Download or read book The Notion of Liminality and the Medieval Sacred Space written by Katarína Dolezalová and published by . This book was released on 2020-02-13 with total page 162 pages. Available in PDF, EPUB and Kindle. Book excerpt: The thematic frame of this issue is the anthropological notion of liminality, applied both to physical as well as imaginary places of transition in medieval art. The volume is thus dedicated to the phenomenon of the limen, the threshold in medieval culture, understood mainly as a spatial, ritual and temporal category. The structure of the book follows the virtual path of any medieval visitor entering the sacred space. While doing so, the visitor encountered and eventually crossed several "liminal zones" that have been constructed around a series of physical and mental thresholds. In order to truly access the sacred - once again both physically and metaphorically - many transitional (micro)rituals were required and were therefore given particular attention within this volume. The volume was published as proceedings of the Liminality and Medieval Art II conference, which was held in October 2018 at the Masaryk University in Brno. Authors were supposed to conceive their contributions in pairs in order to reflect on the selected topics with an interdisciplinary approach. In the end, the very same pattern was also maintained for the final publication.

Book History of the Rise and Influence of the Spirit of Rationalism in Europe

Download or read book History of the Rise and Influence of the Spirit of Rationalism in Europe written by William Edward Hartpole Lecky and published by . This book was released on 1866 with total page 392 pages. Available in PDF, EPUB and Kindle. Book excerpt:

Book Masterpieces of the J  Paul Getty Museum  Illuminated Manuscripts

Download or read book Masterpieces of the J Paul Getty Museum Illuminated Manuscripts written by Thomas Kren and published by Getty Publications. This book was released on 1997-11-13 with total page 130 pages. Available in PDF, EPUB and Kindle. Book excerpt: The Getty Museum’s collection of illuminated manuscripts, featured in this book, comprises masterpieces of medieval and Renaissance art. Dating from the tenth to the sixteenth century, they were produced in France, Italy, Belgium, Germany, England, Spain, Poland, and the eastern Mediterranean.

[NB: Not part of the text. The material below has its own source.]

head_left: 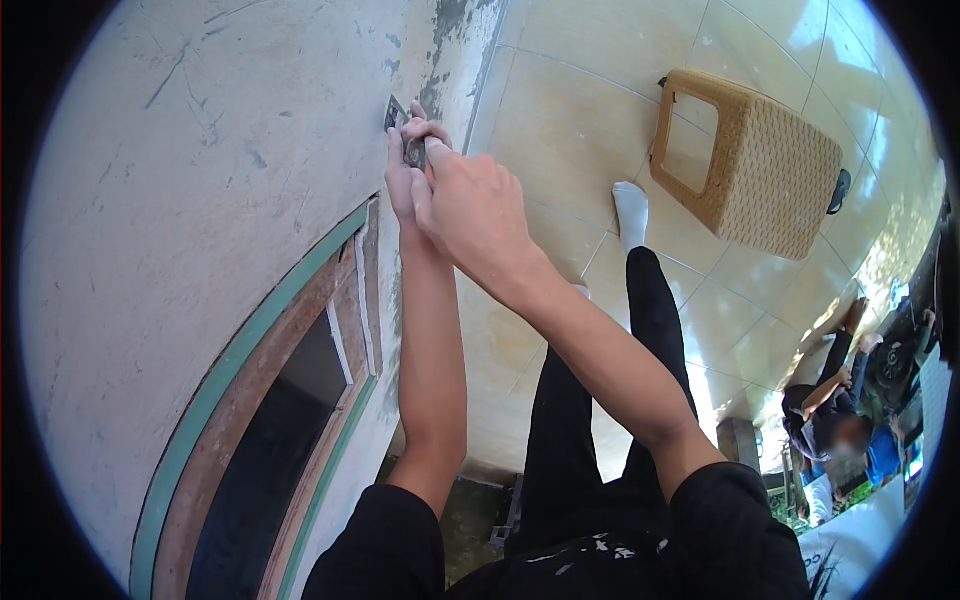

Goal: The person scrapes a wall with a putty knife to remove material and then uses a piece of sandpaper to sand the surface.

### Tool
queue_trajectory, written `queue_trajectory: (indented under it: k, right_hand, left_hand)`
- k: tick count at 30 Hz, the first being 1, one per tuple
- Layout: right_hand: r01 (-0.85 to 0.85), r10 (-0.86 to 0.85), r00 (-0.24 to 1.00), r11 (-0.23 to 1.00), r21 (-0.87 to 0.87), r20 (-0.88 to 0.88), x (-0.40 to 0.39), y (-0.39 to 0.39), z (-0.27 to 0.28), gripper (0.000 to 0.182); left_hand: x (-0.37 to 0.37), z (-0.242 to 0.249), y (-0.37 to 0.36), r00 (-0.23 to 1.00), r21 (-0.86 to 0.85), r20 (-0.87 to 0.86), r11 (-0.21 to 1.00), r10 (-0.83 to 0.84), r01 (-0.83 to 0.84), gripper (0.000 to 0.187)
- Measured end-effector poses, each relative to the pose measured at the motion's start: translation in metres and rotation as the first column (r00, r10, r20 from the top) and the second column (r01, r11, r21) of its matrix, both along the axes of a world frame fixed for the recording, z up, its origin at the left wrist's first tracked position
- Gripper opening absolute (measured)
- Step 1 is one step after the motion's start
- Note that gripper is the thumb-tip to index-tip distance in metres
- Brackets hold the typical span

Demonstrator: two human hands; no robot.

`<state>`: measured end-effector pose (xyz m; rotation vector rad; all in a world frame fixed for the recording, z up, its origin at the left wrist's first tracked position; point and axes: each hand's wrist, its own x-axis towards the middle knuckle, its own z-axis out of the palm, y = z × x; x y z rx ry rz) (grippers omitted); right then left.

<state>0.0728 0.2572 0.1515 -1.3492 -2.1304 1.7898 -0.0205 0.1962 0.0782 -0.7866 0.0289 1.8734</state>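
Both my hands are together at the wall's peeling corner, closed around a small scraper [414,152]. Its flat metal blade lies against the painted wall [240,130], and its dark handle is mostly covered by my fingers. My left hand [402,182] is nearer the wall, with fingers up along the tool. My right hand [478,208] overlaps it from the right, thumb and fingers bent round the handle. Grey bare patches [440,50] show on the corner just above the blade.
Below the hands is a window frame [270,290] with green edging. A woven-pattern plastic stool [780,165] lies on its side on the tiled floor [570,100], near my socked foot [630,208]. Another person [825,410] is at the lower right.
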Motion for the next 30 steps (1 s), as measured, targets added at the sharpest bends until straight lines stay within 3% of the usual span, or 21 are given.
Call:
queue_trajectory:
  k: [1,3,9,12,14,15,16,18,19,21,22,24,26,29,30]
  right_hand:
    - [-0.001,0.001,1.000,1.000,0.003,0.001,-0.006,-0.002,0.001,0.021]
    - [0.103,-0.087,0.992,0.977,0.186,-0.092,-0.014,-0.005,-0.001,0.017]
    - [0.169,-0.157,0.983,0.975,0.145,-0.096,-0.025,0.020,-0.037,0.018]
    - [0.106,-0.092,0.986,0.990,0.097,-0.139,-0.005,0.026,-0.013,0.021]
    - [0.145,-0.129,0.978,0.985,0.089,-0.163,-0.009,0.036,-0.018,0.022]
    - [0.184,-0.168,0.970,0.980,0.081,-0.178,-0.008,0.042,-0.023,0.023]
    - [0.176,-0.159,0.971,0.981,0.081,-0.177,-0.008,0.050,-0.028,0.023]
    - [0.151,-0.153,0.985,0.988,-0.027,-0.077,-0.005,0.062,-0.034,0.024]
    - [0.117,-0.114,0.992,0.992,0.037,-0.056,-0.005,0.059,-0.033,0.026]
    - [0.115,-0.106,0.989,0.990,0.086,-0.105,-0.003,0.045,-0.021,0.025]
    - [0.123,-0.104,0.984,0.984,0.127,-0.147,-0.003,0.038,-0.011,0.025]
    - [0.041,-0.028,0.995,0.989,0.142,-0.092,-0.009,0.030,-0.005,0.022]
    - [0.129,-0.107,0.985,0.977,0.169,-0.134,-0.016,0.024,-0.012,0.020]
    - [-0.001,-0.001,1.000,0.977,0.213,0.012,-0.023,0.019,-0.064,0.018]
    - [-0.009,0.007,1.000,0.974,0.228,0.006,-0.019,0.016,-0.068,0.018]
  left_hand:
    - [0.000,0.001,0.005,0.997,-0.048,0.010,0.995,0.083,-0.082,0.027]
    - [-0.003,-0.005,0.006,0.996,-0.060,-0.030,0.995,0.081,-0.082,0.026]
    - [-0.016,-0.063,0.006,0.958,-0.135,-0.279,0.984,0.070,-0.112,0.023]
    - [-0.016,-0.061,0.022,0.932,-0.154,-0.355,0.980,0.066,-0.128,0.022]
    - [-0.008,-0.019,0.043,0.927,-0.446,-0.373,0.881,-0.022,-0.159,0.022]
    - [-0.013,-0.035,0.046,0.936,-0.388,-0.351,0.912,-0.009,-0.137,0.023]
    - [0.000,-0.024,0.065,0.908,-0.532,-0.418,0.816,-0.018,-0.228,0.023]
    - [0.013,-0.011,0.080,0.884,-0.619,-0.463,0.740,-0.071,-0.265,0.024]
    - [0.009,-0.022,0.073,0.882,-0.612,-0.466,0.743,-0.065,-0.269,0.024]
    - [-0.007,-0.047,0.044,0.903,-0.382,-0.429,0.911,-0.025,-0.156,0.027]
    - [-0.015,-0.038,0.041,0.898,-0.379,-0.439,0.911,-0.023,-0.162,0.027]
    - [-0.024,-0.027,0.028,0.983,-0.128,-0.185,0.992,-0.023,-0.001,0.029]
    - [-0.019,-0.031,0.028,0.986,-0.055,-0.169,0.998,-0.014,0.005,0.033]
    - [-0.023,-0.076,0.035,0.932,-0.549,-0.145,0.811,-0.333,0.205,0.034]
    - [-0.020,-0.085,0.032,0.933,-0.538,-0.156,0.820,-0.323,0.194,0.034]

Among the highlights are four Ottonian manuscripts, Romanesque treasures from Germany, Italy, and France, an English Gothic Apocalypse, and late medieval manuscripts painted by such masters as Jean Fouquet, Girolamo da Cremona, Simon Marmion, and Joris Hoefnagel. Included are glistening liturgical books, intimate and touching devotional books for private use, books of the Bible, lively histories by Giovanni Boccaccio and Jean Froissart, and a breathtaking Model Book of Calligraphy.